Zum Ruhestand gezwungen?

Nach in der Regel jahrzehntelangem Arbeitsleben sehnen sich die meisten nach dem wohlverdienten Ruhestand. Diese Ruhe ist aber dem einen oder anderen doch zu viel. So zu viel, dass der Abschied vom Büro möglichst lange hinausgezögert werden soll. Was aber, wenn der Arbeitgeber die Stelle schon für einen jüngeren Mitarbeiter vorgesehen hat und den Abschied nun unbedingt durchsetzen möchte?

Einen solchen Fall hatte das Bundesarbeitsgericht im Urteil vom 5. Februar 2009 zu entscheiden. Der Kläger war zunächst als Bankdirektor beschäftigt. Im Jahr 1996 schloss er mit seinem Arbeitgeber eine Beurlaubungsvereinbarung für die darauf folgenden vier Jahre. In diesem Zeitraum wollte er als Mitglied der Geschäftsleitung bei einer anderen Gesellschaft arbeiten. Für den Fall, dass diese Tätigkeit nach den vier Jahren nicht verlängert würde, wurde in der Beurlaubungsvereinbarung vorgesehen, dass der Arbeitgeber den Kläger einseitig in den einstweiligen Ruhestand versetzen kann. Von diesem Recht wurde mit Wirkung zum 01. Januar 2001 dann auch Gebrauch gemacht.
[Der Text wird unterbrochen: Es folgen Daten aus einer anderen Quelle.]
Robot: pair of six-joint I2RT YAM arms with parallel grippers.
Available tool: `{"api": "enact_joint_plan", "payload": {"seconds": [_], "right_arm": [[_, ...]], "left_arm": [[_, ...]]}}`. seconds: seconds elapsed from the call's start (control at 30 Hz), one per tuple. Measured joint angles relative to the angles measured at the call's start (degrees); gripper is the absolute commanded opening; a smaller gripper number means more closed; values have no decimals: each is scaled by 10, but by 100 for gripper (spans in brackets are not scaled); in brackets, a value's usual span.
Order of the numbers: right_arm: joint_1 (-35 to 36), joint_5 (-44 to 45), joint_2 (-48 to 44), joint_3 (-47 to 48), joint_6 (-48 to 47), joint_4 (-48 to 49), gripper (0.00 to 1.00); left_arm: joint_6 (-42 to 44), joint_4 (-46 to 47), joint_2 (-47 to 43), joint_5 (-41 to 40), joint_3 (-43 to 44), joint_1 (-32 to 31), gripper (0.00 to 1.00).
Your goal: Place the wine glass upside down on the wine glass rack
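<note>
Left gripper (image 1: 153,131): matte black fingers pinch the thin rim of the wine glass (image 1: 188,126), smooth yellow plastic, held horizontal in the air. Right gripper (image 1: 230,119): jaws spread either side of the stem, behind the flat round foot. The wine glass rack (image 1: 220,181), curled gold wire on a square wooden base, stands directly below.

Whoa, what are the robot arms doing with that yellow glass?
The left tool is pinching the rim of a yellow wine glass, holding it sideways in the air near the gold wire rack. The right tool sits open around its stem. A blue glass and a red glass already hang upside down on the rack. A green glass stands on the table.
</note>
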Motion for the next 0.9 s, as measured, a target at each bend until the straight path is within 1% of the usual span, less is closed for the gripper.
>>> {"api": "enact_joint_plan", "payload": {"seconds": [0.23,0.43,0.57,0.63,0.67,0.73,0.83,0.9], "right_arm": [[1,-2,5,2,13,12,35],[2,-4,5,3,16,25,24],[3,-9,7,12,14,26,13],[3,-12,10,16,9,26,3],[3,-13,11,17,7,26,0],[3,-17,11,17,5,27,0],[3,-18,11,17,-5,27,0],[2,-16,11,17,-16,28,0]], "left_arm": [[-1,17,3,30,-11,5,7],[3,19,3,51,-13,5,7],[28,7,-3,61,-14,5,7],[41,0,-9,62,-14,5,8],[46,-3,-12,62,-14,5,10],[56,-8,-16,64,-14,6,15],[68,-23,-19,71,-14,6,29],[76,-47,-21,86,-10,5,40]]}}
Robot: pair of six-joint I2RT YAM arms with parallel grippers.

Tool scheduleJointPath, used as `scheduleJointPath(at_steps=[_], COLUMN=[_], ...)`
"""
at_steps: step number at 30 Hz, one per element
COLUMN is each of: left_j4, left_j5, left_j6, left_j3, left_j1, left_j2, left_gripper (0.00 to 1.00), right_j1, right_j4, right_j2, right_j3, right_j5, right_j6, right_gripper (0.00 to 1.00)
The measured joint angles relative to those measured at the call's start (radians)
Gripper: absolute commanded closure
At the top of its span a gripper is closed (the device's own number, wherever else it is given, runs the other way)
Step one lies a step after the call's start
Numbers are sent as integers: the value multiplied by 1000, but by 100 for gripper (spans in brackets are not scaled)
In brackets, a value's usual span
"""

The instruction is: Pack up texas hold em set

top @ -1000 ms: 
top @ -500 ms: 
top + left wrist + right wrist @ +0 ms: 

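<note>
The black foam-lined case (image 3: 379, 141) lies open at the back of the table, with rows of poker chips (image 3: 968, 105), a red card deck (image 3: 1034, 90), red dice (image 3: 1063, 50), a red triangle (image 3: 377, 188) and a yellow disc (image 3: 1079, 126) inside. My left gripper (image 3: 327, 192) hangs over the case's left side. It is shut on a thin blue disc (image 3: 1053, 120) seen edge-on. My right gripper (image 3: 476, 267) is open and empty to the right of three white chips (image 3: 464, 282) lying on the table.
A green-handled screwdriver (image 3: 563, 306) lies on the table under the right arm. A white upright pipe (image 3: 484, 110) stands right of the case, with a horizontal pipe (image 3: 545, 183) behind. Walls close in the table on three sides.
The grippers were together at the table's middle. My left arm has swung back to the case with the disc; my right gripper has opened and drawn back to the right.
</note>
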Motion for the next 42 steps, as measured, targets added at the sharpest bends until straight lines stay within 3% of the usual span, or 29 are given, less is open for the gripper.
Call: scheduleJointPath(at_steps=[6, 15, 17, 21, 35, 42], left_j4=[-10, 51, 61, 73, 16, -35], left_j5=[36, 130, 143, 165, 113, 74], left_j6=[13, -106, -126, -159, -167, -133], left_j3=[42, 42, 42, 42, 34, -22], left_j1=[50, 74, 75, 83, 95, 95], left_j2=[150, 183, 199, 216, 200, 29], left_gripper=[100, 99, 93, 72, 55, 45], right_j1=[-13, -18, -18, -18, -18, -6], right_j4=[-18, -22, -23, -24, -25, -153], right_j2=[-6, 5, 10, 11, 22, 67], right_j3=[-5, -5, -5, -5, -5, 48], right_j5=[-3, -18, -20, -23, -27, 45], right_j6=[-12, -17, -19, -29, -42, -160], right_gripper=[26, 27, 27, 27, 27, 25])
Kündigung wird erst mit einer Beendigungsfrist wirksam
Die darauf folgenden außergerichtlichen Verhandlungen liefen erfolglos. Im Jahr 2006 erhob der Arbeitnehmer Klage auf Fortbestand des Arbeitsverhältnisses. Die Richter des Bundesarbeitsgericht gaben ihm Recht. Zum einen wurde durch die Versetzung in den einstweiligen Ruhestand das Arbeitsverhältnis nicht gekündigt. Diese Abrede ist auch nicht als rechtlich wirksame Befristungsabrede zu sehen. Es wurde weder eine bestimmte Frist, noch eine auflösende Bedingung vereinbart.

Die Versetzungsanordnung ist wegen der Umgehung zwingender kündigungsrechtlicher Vorschriften gemäß § 134 BGB nichtig. Sie entspricht nicht einmal den verminderten Anforderungen an den Kündigungsschutz leitender Angestellter. Hierzu hätte zumindest eine angemessene Beendigungsfrist und eine Abfindungsregelung enthalten sein müssen.

Mit der Vereinbarung sollte eine dem Beamtenrecht möglichst nahe kommende Regelung getroffen werden. Allerdings unterliegen die Parteien in einem Beamtenverhältnis ganz anderen Treue- und Fürsorgepflichten. Einzelne Rechte und Pflichten können daher nicht ohne weiteres in einen privatrechtlichen Arbeitsvertrag übernommen werden.

Es muss immer die Übereinstimmung mit den für das in der Privatwirtschaft geltenden arbeitsrechtlichen Bestimmungen und Grundsätzen erfolgen. Einen erzwungenen Abschied in den Ruhestand gibt es demnach grundsätzlich nicht.